Start of Block
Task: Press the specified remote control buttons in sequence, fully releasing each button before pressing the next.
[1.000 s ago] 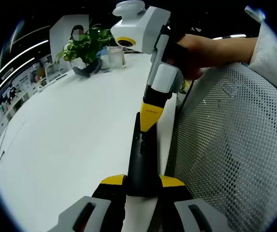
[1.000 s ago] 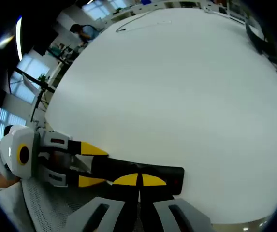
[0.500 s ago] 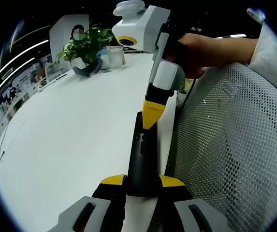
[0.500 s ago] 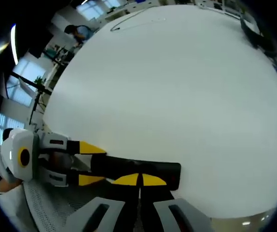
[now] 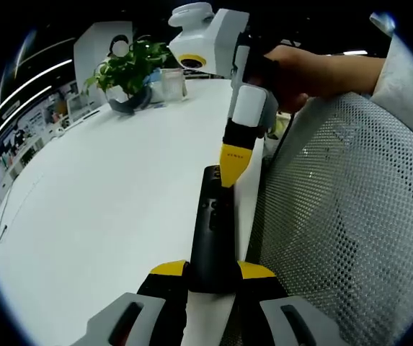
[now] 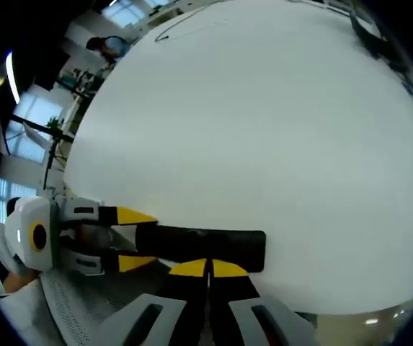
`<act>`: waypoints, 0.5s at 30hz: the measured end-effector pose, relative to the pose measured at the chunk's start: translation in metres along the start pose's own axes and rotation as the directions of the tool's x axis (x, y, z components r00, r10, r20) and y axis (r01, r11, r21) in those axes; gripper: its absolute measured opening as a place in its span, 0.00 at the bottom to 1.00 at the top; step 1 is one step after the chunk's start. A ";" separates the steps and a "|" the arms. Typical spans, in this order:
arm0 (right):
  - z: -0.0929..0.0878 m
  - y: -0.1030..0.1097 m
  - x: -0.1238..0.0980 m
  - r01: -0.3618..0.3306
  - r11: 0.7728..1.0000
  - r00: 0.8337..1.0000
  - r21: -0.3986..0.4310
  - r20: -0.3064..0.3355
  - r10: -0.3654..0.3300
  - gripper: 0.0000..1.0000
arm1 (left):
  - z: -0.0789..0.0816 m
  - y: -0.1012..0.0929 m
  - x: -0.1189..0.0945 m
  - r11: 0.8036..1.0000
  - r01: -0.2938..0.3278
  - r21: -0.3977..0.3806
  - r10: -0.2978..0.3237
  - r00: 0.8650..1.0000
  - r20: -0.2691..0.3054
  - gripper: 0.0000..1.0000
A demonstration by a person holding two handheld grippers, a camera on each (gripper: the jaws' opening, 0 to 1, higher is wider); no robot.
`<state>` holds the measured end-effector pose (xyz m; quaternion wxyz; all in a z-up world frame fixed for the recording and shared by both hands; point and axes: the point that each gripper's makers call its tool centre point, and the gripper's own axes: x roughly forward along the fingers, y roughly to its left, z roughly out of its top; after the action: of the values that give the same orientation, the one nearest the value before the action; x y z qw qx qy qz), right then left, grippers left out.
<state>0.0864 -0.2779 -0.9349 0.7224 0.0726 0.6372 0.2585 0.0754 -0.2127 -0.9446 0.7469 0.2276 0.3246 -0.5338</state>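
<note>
The black remote control (image 5: 213,231) lies near the edge of the white table (image 5: 105,194), beside a mesh chair back (image 5: 343,216); the left gripper (image 5: 212,272) clamps its near end between closed-in yellow-tipped jaws. The right gripper (image 5: 233,173) has its 2 jaws pressed together into 1 point. Over the last second that point has lifted and slid toward the remote's far end — 1 second ago it sat lower, on the mid button area; it now appears clear of the keys, though contact is hard to judge. In the right gripper view the remote control (image 6: 206,245) sits just ahead of the right gripper (image 6: 207,268). Likely 1 press is released — the next button comes next.
</note>
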 end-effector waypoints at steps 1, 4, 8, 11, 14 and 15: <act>0.000 -0.001 0.001 0.003 1.000 1.000 -0.005 -0.002 -0.003 0.00 | 0.000 0.000 0.000 1.000 0.000 0.000 0.000 1.000 0.000 0.25; -0.001 -0.003 0.001 0.022 1.000 1.000 -0.019 -0.008 -0.022 0.00 | 0.000 0.000 0.000 1.000 0.000 -0.001 0.000 1.000 0.001 0.25; -0.001 -0.003 0.001 0.023 0.999 1.000 -0.024 -0.008 -0.023 0.00 | 0.000 0.000 0.000 1.000 0.000 -0.002 0.000 1.000 0.002 0.25; -0.001 -0.003 0.002 0.031 0.999 0.999 -0.034 -0.012 -0.032 0.00 | 0.000 0.000 0.000 1.000 0.000 -0.002 0.000 1.000 0.003 0.25; -0.001 -0.003 0.003 0.041 0.998 0.999 -0.049 -0.014 -0.042 0.00 | 0.000 0.000 0.000 1.000 0.000 -0.003 0.000 1.000 0.004 0.25; -0.001 -0.003 0.003 0.043 0.998 0.999 -0.054 -0.015 -0.044 0.00 | 0.000 0.000 0.000 1.000 0.000 -0.003 0.000 1.000 0.005 0.25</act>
<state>0.0861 -0.2797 -0.9392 0.7245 0.0374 0.6372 0.2602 0.0756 -0.2129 -0.9445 0.7480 0.2254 0.3235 -0.5339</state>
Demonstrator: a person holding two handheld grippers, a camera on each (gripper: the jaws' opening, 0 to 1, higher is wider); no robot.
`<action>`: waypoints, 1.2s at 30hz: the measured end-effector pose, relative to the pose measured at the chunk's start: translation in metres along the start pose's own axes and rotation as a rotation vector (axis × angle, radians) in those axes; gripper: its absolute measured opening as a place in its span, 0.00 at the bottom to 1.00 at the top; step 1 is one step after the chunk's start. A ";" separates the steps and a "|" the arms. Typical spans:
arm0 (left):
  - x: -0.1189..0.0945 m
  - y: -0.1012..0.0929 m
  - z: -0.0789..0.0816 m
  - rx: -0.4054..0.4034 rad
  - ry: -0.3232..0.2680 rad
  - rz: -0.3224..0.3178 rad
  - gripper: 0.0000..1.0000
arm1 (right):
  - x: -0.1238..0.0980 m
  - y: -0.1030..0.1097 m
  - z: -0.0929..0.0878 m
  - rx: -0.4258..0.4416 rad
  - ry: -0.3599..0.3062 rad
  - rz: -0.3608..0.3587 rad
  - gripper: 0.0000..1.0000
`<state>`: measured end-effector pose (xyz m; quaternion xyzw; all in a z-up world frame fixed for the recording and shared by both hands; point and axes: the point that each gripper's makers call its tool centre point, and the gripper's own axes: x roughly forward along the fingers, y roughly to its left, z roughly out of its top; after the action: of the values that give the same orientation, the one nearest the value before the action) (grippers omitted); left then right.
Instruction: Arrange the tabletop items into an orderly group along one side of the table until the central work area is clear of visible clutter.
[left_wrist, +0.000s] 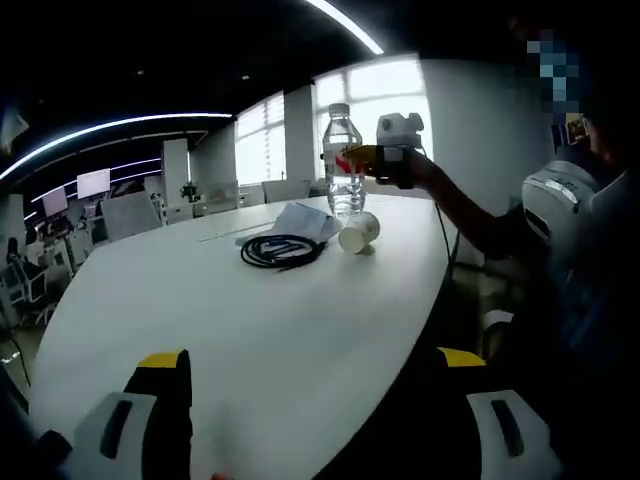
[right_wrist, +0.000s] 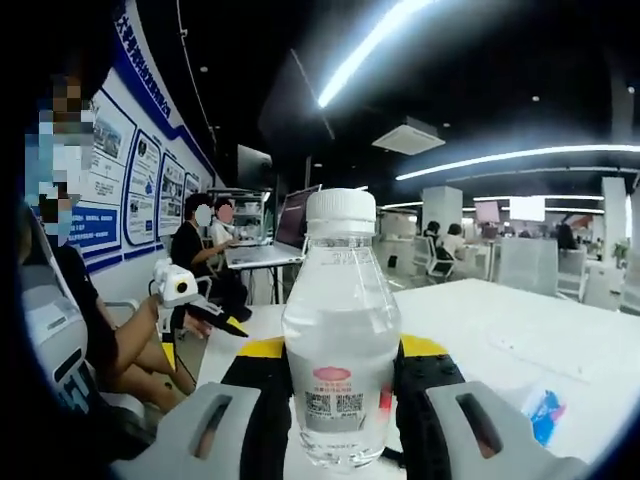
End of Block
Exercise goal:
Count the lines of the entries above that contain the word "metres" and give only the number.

Solution for this exercise:
2